Exercise directions: The word "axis" marks the lines to keep; find each one in the data and copy it.
** Material provided follows **
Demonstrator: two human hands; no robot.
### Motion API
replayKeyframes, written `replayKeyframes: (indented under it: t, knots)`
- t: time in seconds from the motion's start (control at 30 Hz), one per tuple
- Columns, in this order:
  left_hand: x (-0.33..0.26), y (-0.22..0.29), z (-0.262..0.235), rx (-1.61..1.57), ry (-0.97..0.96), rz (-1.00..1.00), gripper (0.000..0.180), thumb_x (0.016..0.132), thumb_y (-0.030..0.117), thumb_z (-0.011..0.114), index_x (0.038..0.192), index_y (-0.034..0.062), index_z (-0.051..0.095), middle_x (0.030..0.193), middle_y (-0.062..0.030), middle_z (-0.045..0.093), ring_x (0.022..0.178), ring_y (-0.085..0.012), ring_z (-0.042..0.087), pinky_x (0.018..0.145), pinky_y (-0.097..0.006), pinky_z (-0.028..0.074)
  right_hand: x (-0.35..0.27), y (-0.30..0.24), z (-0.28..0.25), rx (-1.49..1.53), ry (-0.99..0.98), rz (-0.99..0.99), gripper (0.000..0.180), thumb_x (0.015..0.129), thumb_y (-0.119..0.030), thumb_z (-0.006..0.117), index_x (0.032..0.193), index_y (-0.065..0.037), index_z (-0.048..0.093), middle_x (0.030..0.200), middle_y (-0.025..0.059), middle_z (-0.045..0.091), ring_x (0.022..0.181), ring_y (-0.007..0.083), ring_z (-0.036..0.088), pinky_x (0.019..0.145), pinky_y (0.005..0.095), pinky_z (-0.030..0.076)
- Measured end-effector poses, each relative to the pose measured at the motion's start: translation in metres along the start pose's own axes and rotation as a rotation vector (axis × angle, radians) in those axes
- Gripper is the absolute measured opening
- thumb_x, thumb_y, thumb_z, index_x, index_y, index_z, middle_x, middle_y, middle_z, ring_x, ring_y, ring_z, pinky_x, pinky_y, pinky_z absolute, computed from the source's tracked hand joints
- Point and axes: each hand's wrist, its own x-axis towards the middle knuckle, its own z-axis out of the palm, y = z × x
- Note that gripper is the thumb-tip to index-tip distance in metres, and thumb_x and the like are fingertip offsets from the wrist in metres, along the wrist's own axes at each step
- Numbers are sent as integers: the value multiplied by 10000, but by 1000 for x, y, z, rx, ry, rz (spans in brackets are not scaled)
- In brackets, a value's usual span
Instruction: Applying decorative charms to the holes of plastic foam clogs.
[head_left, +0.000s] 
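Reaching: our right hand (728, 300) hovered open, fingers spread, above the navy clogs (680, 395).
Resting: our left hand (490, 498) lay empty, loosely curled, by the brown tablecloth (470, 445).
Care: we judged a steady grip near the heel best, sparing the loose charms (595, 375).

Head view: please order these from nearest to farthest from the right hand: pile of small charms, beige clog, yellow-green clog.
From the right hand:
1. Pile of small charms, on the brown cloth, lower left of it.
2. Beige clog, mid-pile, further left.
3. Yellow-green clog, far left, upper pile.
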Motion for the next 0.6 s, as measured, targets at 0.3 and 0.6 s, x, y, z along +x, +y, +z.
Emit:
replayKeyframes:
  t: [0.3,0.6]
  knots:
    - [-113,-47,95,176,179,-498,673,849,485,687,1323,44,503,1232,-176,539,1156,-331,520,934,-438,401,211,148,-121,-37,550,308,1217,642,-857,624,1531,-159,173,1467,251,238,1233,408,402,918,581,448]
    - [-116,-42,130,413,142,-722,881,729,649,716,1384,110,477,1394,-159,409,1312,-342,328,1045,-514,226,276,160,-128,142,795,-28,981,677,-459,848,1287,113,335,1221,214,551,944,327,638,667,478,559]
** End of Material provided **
Output of the exercise:
- Measured end-effector poses, each relative to the pose measured at the motion's start: translation in metres along the start pose's own axes and rotation as a rotation vector (axis × angle, radians) in those axes
- Point and axes: each hand's wrist, its own x-axis towards the middle knuckle, its own z-axis out of the palm, y = z × x

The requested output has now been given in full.